February 3, 2019

Tasks and Async (C#.NET)

In this article, I'm going to help you get more out of Tasks by outlining some simple patterns that are applicable to many situations

A brief note on Async

Good Asynchronous code enables responsive interfaces and more efficient use of resources. Good asynchronous programming releases control of the CPU resources by a thread or process to be used elsewhere. In a .NET web server environment, asynchronous code allows for better scalability to handle sudden traffic spikes by allowing threads to be shared by more than one request in progress at a time.

Did you know...

...the default thread pool in .NET only creates two new threads a second if it gets a traffic increase?

Async code allows threads to be shared between simultaneous responses. This makes two new threads a second translate to MORE than two new simultaneous requests.

What is a Task?

Here are some ways to describe a Task.

  1. Tasks are an abstraction of a thread - by awaiting and creating Tasks we are indicating where programming could possibly suspend a thread or introduce a new one for better efficiency.
  2. Tasks represent work that may or may not be done yet.
  3. Similarly to how functions represent instructions to do work, a Task represents a worker that executes those instructions.
  4. It's Mickey's magic broom created to independently carry out a job.

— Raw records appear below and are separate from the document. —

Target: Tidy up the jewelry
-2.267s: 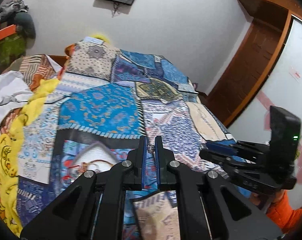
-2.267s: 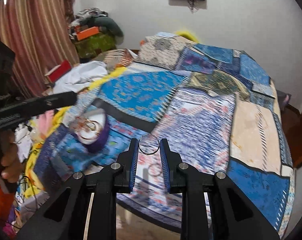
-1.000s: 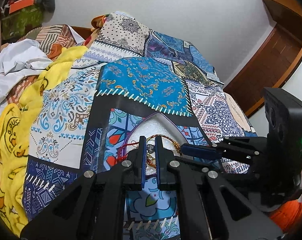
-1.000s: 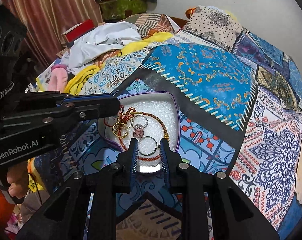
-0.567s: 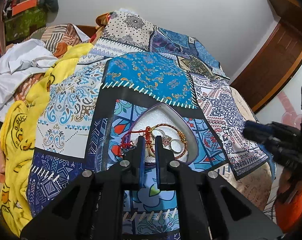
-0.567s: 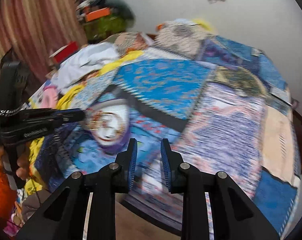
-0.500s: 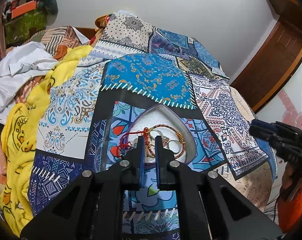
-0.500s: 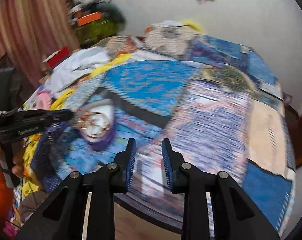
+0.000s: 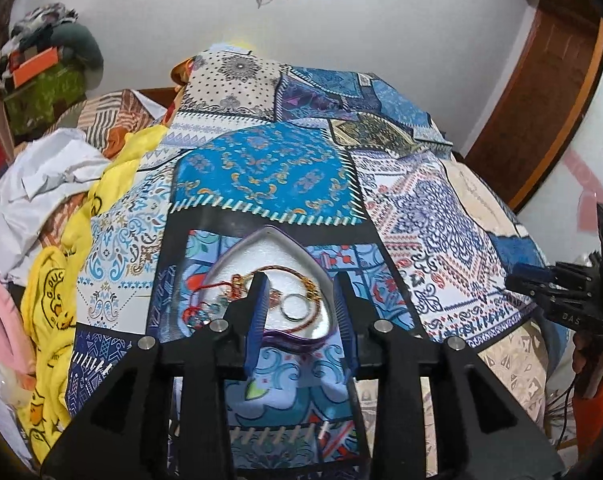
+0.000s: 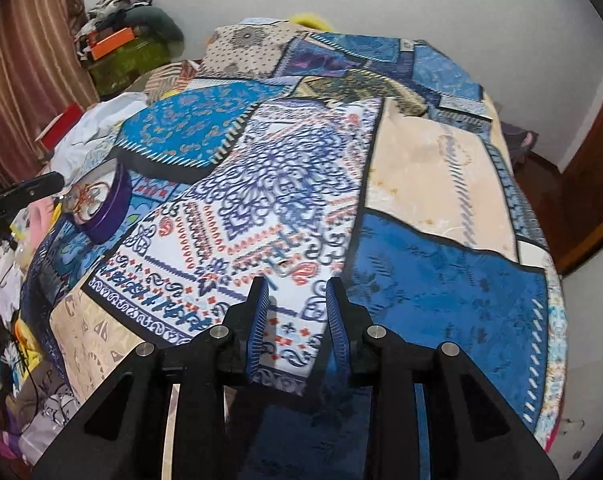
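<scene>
A white heart-shaped tray [image 9: 270, 233] with a purple wall lies on the patchwork bedspread [image 9: 269, 168]. In it are a red-and-gold bracelet [image 9: 286, 269], a silver ring [image 9: 294, 306] and other small pieces. My left gripper [image 9: 299, 286] hovers just above the tray's near edge; its jaws are opening and nothing is between them. My right gripper [image 10: 296, 294] stands open and empty over the bed's right half, far from the tray [image 10: 113, 204]. It shows at the right edge of the left wrist view [image 9: 541, 280]. The left gripper's fingers [image 10: 33, 186] show at the right wrist view's left edge.
A yellow cloth [image 9: 61, 280] and white clothes [image 9: 33, 192] are heaped along the bed's left side. The bed's near edge [image 10: 285, 390] drops off right under my right gripper. A wooden door [image 9: 541, 100] stands at the far right.
The right gripper left its silver ring in the tray and swung away to the right across the bed. The left gripper's jaws went from shut to open above the tray.
</scene>
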The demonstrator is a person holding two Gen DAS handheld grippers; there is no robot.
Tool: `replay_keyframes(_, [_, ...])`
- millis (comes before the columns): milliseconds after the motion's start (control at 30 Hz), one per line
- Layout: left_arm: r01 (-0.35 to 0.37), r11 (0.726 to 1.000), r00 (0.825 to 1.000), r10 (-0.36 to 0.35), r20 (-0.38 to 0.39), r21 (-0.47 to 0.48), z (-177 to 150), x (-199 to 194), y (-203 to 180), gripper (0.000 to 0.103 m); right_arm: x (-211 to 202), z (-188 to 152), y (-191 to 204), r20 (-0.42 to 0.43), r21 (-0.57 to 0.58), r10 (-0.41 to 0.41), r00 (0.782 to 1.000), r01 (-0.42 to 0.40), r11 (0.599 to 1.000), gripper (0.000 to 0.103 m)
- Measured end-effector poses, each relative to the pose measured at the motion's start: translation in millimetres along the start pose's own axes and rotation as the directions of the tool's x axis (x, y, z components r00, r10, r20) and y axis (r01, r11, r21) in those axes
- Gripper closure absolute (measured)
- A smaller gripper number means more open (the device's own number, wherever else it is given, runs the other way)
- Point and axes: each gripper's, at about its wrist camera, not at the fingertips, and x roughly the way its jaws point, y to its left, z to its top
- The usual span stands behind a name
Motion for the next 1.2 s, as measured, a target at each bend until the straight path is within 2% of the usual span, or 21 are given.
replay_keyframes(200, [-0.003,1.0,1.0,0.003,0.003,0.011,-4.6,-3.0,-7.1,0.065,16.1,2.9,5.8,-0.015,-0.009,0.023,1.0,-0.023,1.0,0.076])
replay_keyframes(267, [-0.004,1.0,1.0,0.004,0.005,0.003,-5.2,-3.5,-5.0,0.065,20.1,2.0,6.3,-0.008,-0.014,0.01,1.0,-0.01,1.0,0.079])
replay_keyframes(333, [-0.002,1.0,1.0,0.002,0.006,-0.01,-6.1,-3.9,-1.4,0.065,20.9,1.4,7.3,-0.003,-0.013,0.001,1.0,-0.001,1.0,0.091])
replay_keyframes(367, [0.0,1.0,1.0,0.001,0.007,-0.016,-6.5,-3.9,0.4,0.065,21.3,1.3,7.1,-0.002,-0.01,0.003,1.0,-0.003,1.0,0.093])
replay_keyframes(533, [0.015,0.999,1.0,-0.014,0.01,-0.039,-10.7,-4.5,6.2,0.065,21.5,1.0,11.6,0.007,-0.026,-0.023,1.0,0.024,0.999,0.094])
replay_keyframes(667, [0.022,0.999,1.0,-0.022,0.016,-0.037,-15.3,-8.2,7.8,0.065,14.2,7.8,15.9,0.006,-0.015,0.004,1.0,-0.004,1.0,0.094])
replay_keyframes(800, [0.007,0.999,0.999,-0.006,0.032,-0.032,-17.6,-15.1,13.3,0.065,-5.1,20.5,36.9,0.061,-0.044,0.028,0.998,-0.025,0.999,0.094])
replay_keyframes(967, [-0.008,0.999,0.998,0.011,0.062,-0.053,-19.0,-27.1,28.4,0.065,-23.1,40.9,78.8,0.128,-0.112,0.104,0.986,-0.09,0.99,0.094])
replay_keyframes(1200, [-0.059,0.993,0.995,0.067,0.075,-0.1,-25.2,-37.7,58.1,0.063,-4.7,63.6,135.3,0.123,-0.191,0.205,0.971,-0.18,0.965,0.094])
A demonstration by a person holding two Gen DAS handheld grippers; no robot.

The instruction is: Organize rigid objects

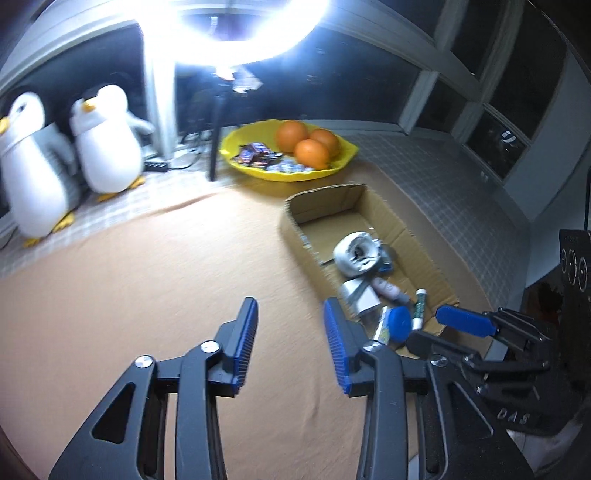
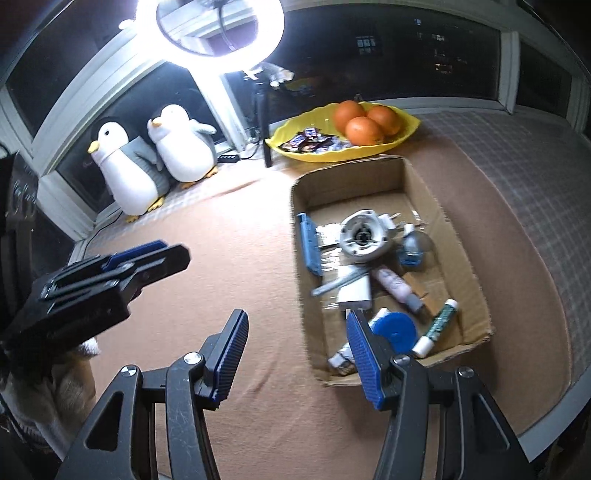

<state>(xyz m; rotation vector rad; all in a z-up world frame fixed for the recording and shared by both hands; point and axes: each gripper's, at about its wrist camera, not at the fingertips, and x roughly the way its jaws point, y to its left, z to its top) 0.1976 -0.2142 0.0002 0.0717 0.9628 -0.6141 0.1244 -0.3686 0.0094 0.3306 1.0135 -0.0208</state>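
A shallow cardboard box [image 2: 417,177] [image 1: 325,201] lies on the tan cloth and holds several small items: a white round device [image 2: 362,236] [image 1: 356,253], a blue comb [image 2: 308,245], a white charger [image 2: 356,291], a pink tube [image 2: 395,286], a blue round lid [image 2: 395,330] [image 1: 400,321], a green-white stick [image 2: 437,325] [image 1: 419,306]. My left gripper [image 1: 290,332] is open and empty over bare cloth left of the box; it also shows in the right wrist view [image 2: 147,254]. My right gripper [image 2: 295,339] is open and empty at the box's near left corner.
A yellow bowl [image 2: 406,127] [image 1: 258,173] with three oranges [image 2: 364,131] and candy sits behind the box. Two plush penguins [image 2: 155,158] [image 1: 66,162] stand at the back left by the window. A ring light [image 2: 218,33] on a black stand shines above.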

Unlike actual Threads where we create, run and suspend them manually, .NET will manage Tasks for us in a way that attempts to be fair and avoid starvation. This removes much of the complexity of async programming.

A Simple Await

A Task represents work that may or may not be done yet. A Task can have "await" called on it, causing the calling code to pause, wait for the child Task to complete (and it's result to be returned), and then to resume. This is conceptually similar to how a normal function call would be handled, except the function call might be run on a separate thread.

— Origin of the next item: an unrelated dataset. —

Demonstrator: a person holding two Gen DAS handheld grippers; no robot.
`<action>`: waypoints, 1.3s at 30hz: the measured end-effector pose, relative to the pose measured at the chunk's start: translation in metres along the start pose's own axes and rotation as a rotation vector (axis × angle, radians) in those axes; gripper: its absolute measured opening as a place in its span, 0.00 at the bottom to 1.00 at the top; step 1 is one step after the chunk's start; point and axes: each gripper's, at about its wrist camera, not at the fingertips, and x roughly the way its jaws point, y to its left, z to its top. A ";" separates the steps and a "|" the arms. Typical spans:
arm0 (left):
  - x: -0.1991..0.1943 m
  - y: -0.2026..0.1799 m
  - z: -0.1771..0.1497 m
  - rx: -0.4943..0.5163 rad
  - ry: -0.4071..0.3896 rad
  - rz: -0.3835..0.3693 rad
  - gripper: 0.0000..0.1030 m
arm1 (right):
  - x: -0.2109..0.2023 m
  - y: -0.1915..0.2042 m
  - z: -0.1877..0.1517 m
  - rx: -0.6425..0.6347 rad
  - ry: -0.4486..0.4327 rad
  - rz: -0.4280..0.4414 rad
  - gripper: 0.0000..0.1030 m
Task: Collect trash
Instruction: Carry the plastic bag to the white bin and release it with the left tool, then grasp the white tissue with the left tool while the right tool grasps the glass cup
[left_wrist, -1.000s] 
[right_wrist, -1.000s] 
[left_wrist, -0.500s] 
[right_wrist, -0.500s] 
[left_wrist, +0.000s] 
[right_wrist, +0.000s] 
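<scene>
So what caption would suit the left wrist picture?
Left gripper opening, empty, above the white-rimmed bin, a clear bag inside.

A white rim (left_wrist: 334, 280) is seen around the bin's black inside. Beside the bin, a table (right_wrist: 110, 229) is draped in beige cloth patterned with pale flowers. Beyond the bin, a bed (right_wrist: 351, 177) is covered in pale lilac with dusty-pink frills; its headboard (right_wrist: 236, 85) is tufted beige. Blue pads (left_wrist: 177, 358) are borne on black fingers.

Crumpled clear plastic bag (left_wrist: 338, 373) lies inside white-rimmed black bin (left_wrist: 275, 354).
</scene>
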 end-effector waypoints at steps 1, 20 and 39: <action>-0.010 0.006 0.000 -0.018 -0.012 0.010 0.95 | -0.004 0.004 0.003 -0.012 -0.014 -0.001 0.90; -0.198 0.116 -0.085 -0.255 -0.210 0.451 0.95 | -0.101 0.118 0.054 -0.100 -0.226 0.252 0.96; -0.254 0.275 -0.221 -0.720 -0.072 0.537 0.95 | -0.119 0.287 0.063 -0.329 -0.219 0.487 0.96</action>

    public async Task<string> processProject(int id){
       //fetch project from DB asyncronously    
       Project project = await ProjectDAL.GetProjectAsync(id);
       return project.title;
A possible timeline diagram for a simple await. This describes the optimum scenario. In reality, there might be a delay starting GetProjectAsync, or a delay resuming the caller task if many Tasks are competing for CPU time.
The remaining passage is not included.